Build a Search Index
To start using Stork, you need to build a search index: a file that Stork can load to respond to search queries. To build a search index, you need to give Stork a configuration file that tells Stork all the documents you want indexed, along with some metadata about how to index those documents.
The Configuration File
A Stork configuration file describes all the documents that should be indexed. This configuration file can either be written in JSON or TOML.
Stork can read contents from the web, from the filesystem, or from inline within the configuration file.
[[input.files]]
title = "1: General Introduction"
contents = "After an unequivocal experience of the inefficiency of the subsisting federal government, you are called upon to deliberate on a new Constitution for the United States of America..."
url = "https://federalist.stork-search.net/1.html"
[[input.files]]
title = "2-5: Concerning Dangers from Foreign Force and Influence"
contents = "When the people of America reflect that they are now called upon to decide a question, which, in its consequences, must prove one of the most important that ever engaged their attention..."
url = "https://federalist.stork-search.net/2-5.html"
[[input.files]]
title = "6-7: Concerning Dangers from Dissentions Between the States"
contents = "The three last numbers of this paper have been dedicated to an enumeration of the dangers to which we should be exposed, in a state of disunion, from the arms and arts of foreign nations..."

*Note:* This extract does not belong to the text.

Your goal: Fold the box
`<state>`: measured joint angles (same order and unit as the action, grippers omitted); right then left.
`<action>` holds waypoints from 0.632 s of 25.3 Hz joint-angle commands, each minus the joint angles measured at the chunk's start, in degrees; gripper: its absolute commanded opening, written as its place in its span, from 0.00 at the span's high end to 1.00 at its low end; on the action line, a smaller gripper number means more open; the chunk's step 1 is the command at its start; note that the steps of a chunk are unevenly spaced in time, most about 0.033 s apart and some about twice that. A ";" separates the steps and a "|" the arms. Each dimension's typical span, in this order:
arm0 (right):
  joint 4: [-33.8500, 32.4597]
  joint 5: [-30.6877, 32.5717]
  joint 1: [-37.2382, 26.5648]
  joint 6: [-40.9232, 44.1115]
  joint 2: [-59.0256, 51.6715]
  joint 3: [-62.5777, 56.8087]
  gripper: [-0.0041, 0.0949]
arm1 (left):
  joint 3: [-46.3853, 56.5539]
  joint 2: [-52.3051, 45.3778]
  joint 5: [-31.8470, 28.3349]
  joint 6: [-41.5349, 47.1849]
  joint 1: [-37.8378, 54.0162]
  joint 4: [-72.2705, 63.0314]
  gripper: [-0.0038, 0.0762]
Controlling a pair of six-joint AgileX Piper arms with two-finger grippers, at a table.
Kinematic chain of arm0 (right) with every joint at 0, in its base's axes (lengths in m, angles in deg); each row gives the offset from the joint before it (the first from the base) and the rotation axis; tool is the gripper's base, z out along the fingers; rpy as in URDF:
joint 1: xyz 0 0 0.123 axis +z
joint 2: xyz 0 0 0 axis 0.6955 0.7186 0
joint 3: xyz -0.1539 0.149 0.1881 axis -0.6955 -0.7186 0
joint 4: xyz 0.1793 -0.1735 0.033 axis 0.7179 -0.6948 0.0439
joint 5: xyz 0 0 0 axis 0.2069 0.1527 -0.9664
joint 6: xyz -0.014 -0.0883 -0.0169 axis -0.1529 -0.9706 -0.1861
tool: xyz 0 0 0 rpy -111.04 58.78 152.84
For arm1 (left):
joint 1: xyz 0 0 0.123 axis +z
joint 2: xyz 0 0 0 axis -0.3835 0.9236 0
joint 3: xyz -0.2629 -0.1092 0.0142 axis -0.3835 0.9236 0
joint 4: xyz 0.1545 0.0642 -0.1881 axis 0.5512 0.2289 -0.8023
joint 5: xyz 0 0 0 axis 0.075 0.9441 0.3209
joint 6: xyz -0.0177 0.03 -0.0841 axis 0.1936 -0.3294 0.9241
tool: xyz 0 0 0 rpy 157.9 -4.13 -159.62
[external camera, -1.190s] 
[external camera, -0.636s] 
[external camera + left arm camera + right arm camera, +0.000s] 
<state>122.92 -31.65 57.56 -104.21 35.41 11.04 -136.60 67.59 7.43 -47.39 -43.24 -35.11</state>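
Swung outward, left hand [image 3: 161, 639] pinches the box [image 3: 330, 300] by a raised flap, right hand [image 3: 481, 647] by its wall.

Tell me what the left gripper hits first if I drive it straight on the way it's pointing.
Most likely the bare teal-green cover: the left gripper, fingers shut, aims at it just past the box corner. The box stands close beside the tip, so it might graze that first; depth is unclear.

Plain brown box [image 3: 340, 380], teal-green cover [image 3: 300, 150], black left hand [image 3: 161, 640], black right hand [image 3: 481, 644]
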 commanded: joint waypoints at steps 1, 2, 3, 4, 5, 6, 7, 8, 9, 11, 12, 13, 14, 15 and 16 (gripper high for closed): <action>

url = "https://federalist.stork-search.net/6-7.html"
To build a search index from this configuration file, save the file to disk and pass it into the Stork command-line tool:
$ stork build --input basic.toml --output federalist.st
Testing your index
After writing a config file, you might want to test how well the search interface works before loading it onto your web site. Stork offers a test mode, where it will build your search index and load it into a simplified web interface so you can play with the search functionality while iterating on your configuration.
To test out your index, run:
$ stork test --index my-index.st
and open http://localhost:1612
, the web page served by Stork.
File Formats
Today, Stork can automatically recognize and extract text from four types of files:
- Plain text files,
- SRT subtitle files,
- HTML files, and
- Markdown files.
Stork will automatically detect the file format by inspecting its file extension; however, if your file extension is non-standard (such as .mdx
for a Markdown file), you can specify the format of any file in the configuration:
[[input.files]]
path = "federalist-1.mdx"
title = "1: General Introduction"
url = "https://federalist.stork-search.net/1.html"
filetype = "Markdown"
Additional Options
You can visit the Configuration File Reference to see the full list of acceptable configuration key-value pairs.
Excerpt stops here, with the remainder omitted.